PIENSO, LUEGO EXISTO
Es más fácil hablar mal que pensar bien. La correspondencia entre ambas acciones no tiene por qué guardar relación directa. Pero lo primero (hablar) es la evidencia de lo segundo (pensar).
A día de hoy, abrir la boca y despejar dudas sobre el modo de pensar, ya no causa reparo. Hemos pasado de pensar antes de hablar a hablar sin pensar primero. Puede que sea debido a lo barato que sale hablar por hablar, frente al esfuerzo físico y económico que supone pensar por pensar.
La filosofía, que estuvo al borde de la extinción en el ámbito docente español no hace demasiado tiempo, invita a reflexionar sobre el mundo que nos rodea y sobre los seres humanos con quienes nos relacionamos, empezando por uno mismo. La filosofía compele a escucharnos más a nosotros para después escuchar al prójimo.

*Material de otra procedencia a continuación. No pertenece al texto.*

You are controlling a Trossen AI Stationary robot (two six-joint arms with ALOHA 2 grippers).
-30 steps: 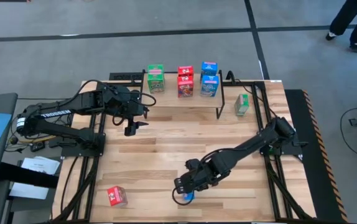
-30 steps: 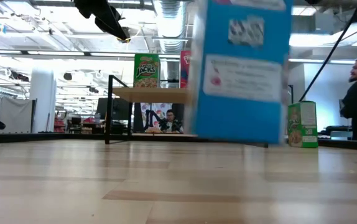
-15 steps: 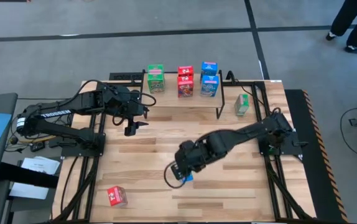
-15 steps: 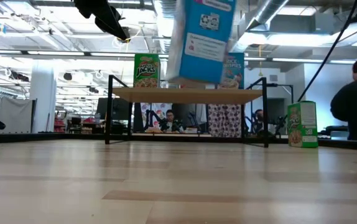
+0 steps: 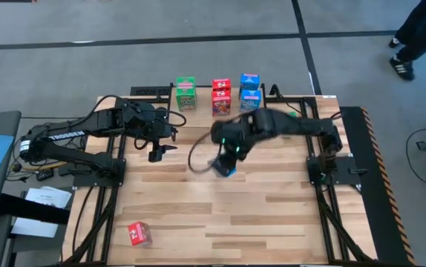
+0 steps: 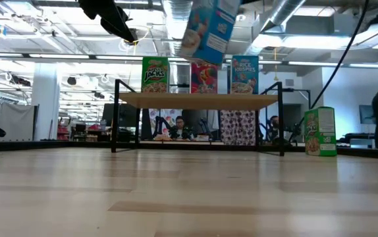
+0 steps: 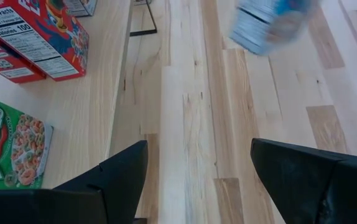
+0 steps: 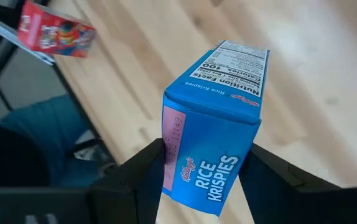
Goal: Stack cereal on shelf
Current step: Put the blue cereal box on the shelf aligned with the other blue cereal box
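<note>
**Inspector:** State the handling character of the item in hand.

**Operator:** I have a blue Rice Krispies box (image 8: pixel 214 127) pinched in the right claw (image 8: pixel 200 168), one finger (image 8: pixel 142 167) on each broad face near the lower end. I judge it light, thin cardboard, probably hollow enough to dent under a hard squeeze, with a glossy print that could slip. The broad faces are the sensible place to take hold; the narrow edges would crush or twist.

**Inspector:** Where is it?

**Operator:** In the air above the counter (image 5: pixel 272 215), tilted, just in front of the shelf (image 6: pixel 199 99). On the shelf stand a green Apple Jacks box (image 6: pixel 155 74), a red box (image 6: pixel 204 77) and another Rice Krispies box (image 6: pixel 245 74). One green box (image 6: pixel 320 131) sits on the counter beside the shelf, and a red box (image 5: pixel 139 233) lies near the counter's front-left corner.

**Inspector:** The other arm?

**Operator:** The left claw (image 7: pixel 197 171) hangs open and empty by the shelf's left end.

**Inspector:** Change against the earlier frame?

**Operator:** A second ago the right claw held the box low near the counter's front edge. It has since carried it up and toward the shelf. The left arm has not moved.
</note>
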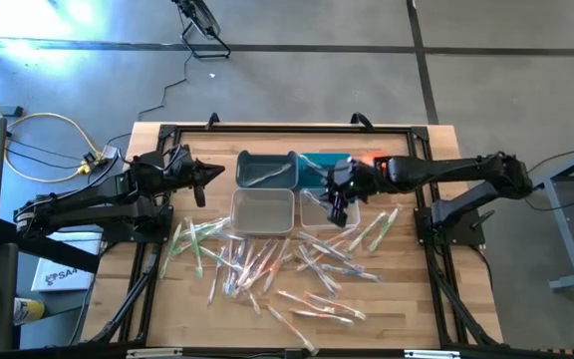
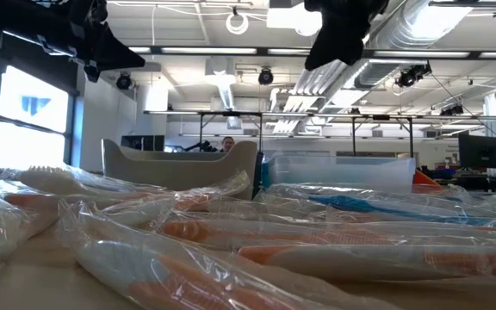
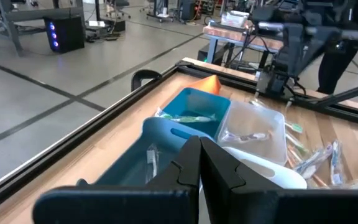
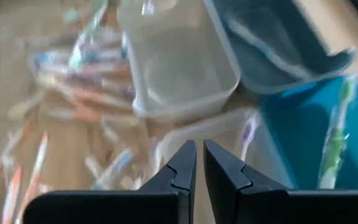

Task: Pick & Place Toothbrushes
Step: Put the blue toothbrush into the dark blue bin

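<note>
- We find the toothbrushes (image 1: pixel 267 264) scattered loose on the wooden surface (image 1: pixel 407 309), just beside four bins (image 1: pixel 263 211).
- Right tool (image 1: pixel 337 211) hovers over the clear bin, fingers pressed together, empty.
- Left tool (image 1: pixel 207 175) waits beside the bins, fingers pressed together.

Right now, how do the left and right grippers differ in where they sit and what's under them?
The left gripper sits at the table's left side, beside the bins and short of the grey-blue bin; the right gripper hangs above the clear bin, next to the teal bin. The left one has bare wood beneath it; the right one is over a bin by the toothbrushes. Both are shut and hold nothing.
</note>
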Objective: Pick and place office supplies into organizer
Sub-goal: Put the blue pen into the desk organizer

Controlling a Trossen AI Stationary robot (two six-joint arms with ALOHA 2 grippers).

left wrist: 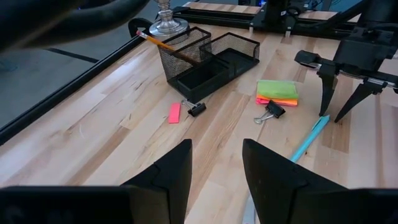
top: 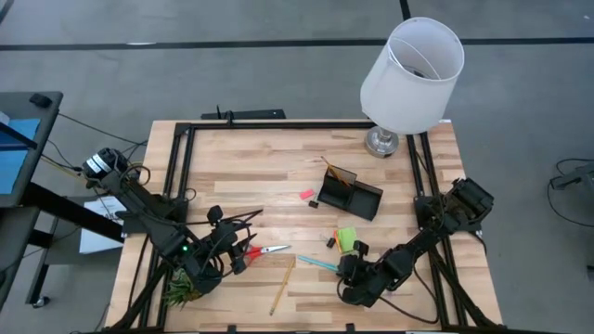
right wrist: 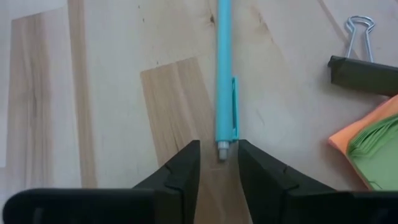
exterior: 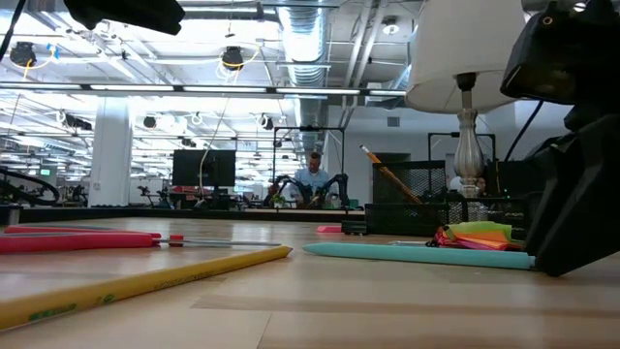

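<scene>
My right gripper (right wrist: pixel 219 152) is open and points down at the table. Its fingertips stand on either side of the button end of the teal pen (right wrist: pixel 222 74), which lies flat on the wood (top: pixel 318 264); I see no contact. My left gripper (left wrist: pixel 216 155) is open and empty, just left of the red-handled scissors (top: pixel 269 250). The black organizer (top: pixel 351 193) holds an orange pencil (left wrist: pixel 165 45) leaning in its tall section. The lime sticky-note pad (top: pixel 346 238), pink eraser (top: pixel 306 194) and yellow pencil (top: pixel 283 286) lie loose on the table.
A white-shaded lamp (top: pixel 413 70) stands at the far right corner. A small green plant (top: pixel 181 288) sits under the left arm near the near edge. Two black binder clips (left wrist: pixel 270 112) (left wrist: pixel 196 109) lie between organizer and pad. Bare wood lies between the scissors and the organizer.
</scene>
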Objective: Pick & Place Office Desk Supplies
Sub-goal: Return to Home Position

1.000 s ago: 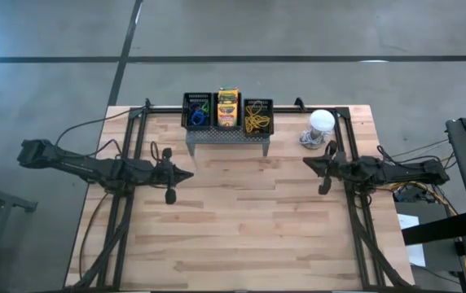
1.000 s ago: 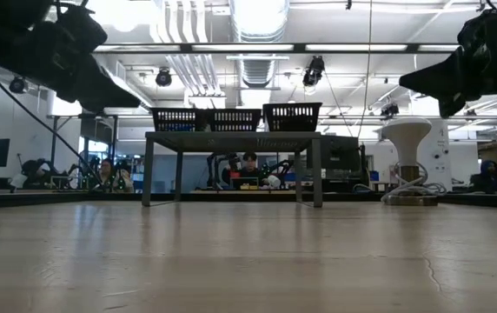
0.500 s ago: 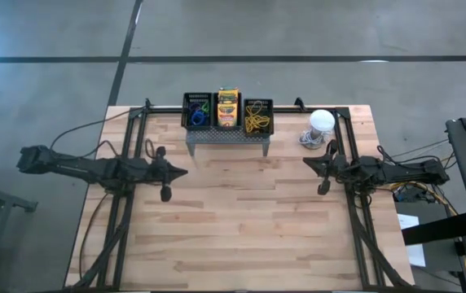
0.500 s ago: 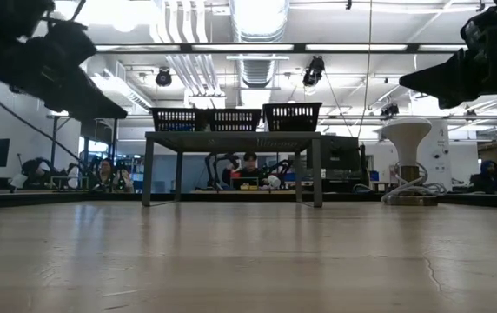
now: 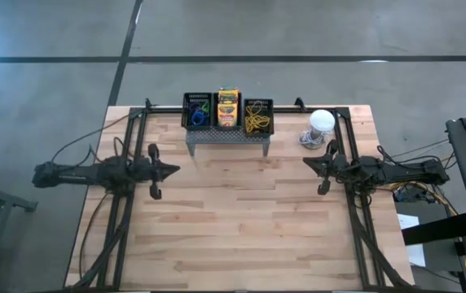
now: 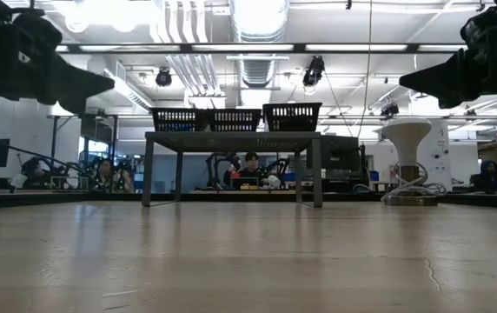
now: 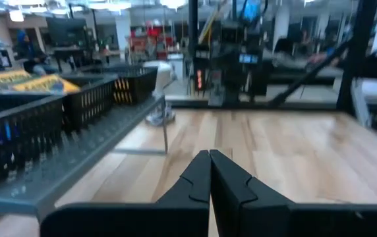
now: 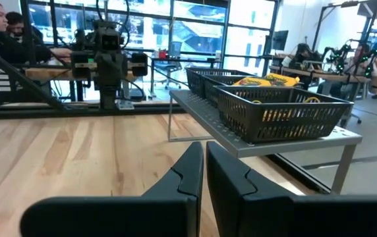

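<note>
Three small black mesh bins stand in a row on the grey perforated stand (image 5: 228, 137) at the table's far edge. The left bin (image 5: 197, 111) holds blue and green loops, the middle bin (image 5: 228, 108) yellow-and-green crayon boxes, the right bin (image 5: 258, 116) yellow loops. My left gripper (image 5: 176, 169) hovers shut above the table, left of the stand and nearer than it; its fingers (image 7: 209, 158) meet in the left wrist view. My right gripper (image 5: 306, 163) hovers shut to the stand's right, fingers together (image 8: 203, 148). Both are empty.
A white round-topped object (image 5: 321, 122) stands on the table right of the stand, close to my right arm. Black frame rails (image 5: 127, 138) run along the table's left and right sides. Bare wood (image 5: 241, 220) stretches between the arms and toward the near edge. People sit in the room beyond.
My left arm has drawn back toward the table's left edge, and its gripper has risen a little in the low view, staying shut. The right arm and the bins have kept still.
</note>
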Robot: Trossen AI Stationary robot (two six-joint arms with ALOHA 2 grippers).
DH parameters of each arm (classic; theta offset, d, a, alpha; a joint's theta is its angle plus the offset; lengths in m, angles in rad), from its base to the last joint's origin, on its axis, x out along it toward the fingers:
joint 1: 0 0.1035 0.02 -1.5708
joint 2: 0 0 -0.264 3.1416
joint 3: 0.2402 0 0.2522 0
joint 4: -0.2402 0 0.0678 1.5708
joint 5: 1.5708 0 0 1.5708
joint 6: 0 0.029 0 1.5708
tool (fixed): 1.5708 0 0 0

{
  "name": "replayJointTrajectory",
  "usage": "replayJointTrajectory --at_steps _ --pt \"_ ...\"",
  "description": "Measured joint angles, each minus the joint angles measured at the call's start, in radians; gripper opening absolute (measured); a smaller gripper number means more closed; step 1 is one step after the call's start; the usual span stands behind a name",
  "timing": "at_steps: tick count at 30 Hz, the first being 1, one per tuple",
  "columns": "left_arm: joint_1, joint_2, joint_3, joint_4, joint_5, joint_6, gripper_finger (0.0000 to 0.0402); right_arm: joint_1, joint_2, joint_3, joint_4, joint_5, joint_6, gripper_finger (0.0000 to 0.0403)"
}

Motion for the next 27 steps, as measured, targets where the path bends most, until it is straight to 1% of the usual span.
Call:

Para lograrlo, bastaría con abrir bien las orejas o simplemente con extraer el cerumen incrustado en los oídos tras años de abandono personal y entrega a la mundanal intemperie.
La boca, por su parte, es esa taza de las palabras en la que se remueven los conceptos como si fueran grumos del Cola-Cao. Lo malo es que muchas veces se antepone la ansiedad irrefrenable de mojar la galleta y al final se termina tragando una mezcla de difícil comprensión que indigesta a quien escucha y certifica la ineptitud de quien habla.
Si todos fuéramos capaces (y yo el primero) de meditar la palabra exacta antes de ofrecerla en bandeja dentro de una frase gramatical incorrectamente construida, elaboraríamos un menú de contenidos muy sabroso y por el que ganar un par de estrellas Michelin (incluso dos).
Aquí les dejo este aperitivo para que disfruten de una velada gastronómica entre palabras fuera de tono y tonos fuera de lugar.